*Prompt*: Please work out how many lines in the material below contain the string "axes", and answer with that number only.

*Information supplied*:
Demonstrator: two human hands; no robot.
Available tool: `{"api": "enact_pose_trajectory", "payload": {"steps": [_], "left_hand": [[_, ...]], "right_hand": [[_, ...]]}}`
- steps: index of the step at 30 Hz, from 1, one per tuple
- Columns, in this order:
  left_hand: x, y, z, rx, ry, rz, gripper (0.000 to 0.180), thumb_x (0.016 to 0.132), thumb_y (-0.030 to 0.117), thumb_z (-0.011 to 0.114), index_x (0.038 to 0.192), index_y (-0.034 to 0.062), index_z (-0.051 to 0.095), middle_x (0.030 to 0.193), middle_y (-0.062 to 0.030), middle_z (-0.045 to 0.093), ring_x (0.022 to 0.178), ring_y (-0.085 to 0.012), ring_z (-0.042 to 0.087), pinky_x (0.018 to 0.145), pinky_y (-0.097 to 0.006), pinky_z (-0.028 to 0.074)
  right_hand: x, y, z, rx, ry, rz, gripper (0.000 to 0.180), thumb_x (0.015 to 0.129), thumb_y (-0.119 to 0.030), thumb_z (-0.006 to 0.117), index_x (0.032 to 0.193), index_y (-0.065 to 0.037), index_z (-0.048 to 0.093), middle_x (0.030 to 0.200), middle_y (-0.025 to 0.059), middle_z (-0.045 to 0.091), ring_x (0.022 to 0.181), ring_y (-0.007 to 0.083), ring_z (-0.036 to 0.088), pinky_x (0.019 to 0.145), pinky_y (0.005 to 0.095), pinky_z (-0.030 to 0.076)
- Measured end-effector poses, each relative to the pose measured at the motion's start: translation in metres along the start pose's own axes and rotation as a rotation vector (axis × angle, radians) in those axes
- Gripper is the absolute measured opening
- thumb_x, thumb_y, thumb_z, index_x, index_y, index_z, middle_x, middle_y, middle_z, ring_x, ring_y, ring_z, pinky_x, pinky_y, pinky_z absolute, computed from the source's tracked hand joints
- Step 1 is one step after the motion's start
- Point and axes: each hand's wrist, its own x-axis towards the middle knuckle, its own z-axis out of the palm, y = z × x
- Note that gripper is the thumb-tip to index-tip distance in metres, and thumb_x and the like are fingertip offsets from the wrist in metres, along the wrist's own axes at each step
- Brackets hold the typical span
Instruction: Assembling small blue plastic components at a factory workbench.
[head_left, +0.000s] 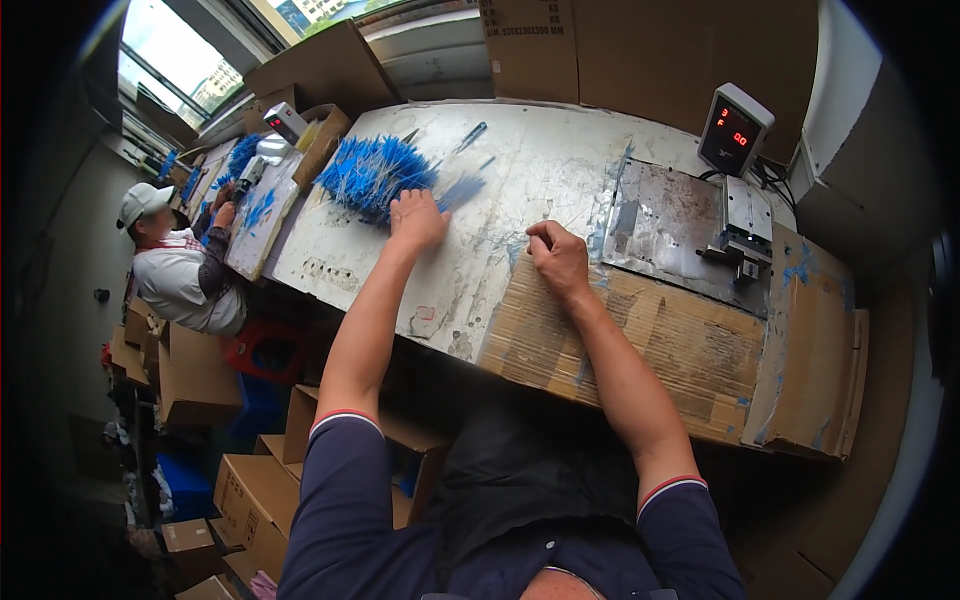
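A heap of thin blue pieces with pale, silvery strands among them [372, 175] lies on the white worktable [330, 245], left of centre. My left hand [420, 220] rests at the heap's near right edge, fingers stretched over it and a little apart. Just beyond it, a few blue pieces [462, 190] look smeared by motion. To the right, my right hand [560, 260] hovers by the far left corner of a flattened cardboard sheet [640, 335]. Its fingers are curled in with the thumb against them; whatever they may pinch is too small to name.
A screwdriver [470, 137] lies beyond the heap. At right stand a metal plate [665, 220] with a small clamp-like device [745, 235] and a red-digit display [736, 130]. Another person [185, 260] works at the left; cartons [255, 490] crowd the floor below.
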Motion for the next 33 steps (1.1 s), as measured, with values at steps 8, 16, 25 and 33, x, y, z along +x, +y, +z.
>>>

*Output below*: 3